MGM Resorts announced that with MGM Growth Properties, their real estate investment trust, they are moving into New York City. The two companies have purchased Empire City Casino and Racetrack. The price tag– $850 million. The casino conglomerate has made a gambling move with Empire . The casino will be sold to MGM Growth Properties, who will lease the company to MGM Resorts. Jim Murren, the CEO and Chairman for MGM Resorts International stated they are gaining a presence on the East Coast and wish to keep their expansion going. The New York property was one way to get into a high-density region.
Murren also stated they believe the purchase will help free some cash flow and present an attractive future for the company brand. MGM will put up $260 million through stock shares. Empire City has the approval to incorporate live table gaming with a license. The license will last until 2022. MGM will also pay $50 million to extend the license until 2024, assuming approval can be granted.
Empire City is 15 miles from Times Square in Manhattan. The casino has 5,200 slot machines and several electronic table games. In 2017, the casino reported an income of $230 million net revenue. Empire also has restaurants and live, plus simulcast horserace betting.

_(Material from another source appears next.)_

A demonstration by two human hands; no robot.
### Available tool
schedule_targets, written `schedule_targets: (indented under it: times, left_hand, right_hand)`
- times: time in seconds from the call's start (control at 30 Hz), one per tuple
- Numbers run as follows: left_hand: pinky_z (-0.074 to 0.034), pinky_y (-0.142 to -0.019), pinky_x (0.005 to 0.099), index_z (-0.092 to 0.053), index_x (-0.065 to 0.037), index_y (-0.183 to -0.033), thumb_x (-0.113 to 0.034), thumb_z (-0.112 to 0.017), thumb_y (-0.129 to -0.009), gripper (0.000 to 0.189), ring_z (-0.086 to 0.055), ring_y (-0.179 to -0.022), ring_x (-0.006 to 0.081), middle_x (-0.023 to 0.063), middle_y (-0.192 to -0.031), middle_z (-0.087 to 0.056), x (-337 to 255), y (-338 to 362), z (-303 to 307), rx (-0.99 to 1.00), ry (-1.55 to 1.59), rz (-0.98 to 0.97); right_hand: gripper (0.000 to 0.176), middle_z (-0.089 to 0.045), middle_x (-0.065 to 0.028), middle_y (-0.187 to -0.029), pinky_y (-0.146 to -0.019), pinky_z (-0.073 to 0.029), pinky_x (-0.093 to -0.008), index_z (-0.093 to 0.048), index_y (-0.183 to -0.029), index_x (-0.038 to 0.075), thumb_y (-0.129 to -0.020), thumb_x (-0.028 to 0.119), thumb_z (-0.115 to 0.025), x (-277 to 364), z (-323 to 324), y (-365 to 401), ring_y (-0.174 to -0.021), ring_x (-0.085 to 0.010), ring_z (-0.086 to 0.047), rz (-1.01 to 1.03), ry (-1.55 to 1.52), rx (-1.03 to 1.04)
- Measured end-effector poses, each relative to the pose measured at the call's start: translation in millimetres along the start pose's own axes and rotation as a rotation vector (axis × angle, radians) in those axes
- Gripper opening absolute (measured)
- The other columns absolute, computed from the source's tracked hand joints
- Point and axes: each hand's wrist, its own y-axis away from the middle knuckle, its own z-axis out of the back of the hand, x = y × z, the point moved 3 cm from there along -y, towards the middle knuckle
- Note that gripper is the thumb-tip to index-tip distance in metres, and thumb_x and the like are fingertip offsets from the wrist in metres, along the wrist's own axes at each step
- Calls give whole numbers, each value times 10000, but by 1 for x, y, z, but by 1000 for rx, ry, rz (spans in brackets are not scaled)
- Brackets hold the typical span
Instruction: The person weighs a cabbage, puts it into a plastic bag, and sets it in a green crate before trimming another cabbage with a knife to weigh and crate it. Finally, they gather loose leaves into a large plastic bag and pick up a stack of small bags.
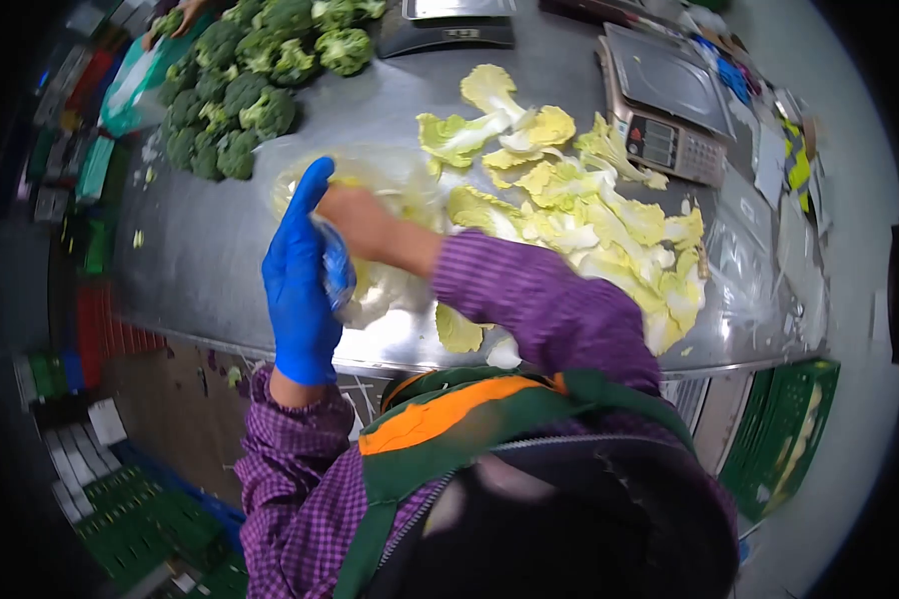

MGM has wanted to break into the Big Apple for years but was unable to win a bid for a commercial casino license five years ago. New York may also be looking to change sports betting now that the Federal government cannot ban any state from having sports wagering. Empire City may be able to gain approval for sports betting if the laws of the state change.
Wagering on MGM Stock
Financial analysts warn investors to avoid MGM Resorts stock in June . With the new purchase, it is likely that the company will experience a reduced value in their stock prices. It may seem like a good gamble to invest when the stocks are down, but perhaps they are not going to return to a decent rate for investors to gain their money back. Analysts are finding the company is not going to have a good year the way they are spending money and the moving average for the last 200 days has not been favorable.